### REQUIRED ACTION
Output only the stretch of the listing that starts at the line containing "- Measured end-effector" and ends at the line containing "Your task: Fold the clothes", reproduced exactly with both ends.

### INFORMATION PROVIDED
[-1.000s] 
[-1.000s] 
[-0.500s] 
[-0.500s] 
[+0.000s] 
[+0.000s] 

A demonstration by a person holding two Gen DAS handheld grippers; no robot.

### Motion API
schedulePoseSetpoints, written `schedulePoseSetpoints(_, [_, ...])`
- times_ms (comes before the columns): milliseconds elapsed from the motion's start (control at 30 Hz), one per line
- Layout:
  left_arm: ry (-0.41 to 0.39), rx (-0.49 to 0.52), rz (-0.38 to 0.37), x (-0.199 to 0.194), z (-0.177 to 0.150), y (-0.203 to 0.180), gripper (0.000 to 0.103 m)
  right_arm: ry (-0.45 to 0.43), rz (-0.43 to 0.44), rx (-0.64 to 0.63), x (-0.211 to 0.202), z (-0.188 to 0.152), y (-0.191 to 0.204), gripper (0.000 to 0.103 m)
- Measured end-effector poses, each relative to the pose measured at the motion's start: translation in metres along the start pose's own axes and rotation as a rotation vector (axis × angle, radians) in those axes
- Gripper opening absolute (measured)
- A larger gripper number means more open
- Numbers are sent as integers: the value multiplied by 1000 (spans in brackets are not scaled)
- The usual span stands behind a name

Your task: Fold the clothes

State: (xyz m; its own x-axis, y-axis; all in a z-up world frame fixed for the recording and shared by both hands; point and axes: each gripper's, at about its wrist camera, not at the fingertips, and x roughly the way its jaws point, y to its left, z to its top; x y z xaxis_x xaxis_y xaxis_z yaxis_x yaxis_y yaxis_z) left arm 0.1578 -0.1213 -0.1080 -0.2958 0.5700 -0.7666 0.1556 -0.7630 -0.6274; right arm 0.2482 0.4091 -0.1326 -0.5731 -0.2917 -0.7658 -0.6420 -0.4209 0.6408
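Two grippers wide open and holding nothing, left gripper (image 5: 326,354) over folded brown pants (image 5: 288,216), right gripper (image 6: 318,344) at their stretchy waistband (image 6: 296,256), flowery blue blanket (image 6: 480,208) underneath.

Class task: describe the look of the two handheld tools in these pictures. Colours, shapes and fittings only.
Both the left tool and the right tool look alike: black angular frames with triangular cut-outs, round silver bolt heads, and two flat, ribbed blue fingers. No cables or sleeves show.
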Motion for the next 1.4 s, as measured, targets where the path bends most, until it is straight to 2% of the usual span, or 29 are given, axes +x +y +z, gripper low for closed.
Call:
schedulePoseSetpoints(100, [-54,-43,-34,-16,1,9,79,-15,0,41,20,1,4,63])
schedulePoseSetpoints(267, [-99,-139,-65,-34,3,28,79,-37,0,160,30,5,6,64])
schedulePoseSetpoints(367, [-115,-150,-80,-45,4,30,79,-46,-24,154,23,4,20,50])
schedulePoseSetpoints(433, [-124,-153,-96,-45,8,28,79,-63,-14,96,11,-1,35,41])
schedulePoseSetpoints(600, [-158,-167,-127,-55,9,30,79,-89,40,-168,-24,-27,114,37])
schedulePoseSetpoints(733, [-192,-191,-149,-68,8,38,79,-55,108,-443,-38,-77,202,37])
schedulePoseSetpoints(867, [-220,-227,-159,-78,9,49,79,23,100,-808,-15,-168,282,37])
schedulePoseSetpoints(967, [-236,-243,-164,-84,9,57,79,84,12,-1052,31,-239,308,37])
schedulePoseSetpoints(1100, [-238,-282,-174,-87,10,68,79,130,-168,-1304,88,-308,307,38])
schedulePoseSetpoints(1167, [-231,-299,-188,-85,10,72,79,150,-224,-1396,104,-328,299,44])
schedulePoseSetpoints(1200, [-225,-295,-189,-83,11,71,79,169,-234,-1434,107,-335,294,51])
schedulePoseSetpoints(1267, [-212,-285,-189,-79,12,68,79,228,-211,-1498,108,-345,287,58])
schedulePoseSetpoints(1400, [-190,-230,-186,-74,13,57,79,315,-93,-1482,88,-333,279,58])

### ANSWER SPACE
- Measured end-effector poses, each relative to the pose measured at the motion's start: translation in metres along the start pose's own axes and rotation as a rotation vector (axis × angle, radians) in those axes
- Gripper opening absolute (measured)
- A larger gripper number means more open
- Numbers are sent as integers: the value multiplied by 1000 (spans in brackets are not scaled)
- The usual span stands behind a name

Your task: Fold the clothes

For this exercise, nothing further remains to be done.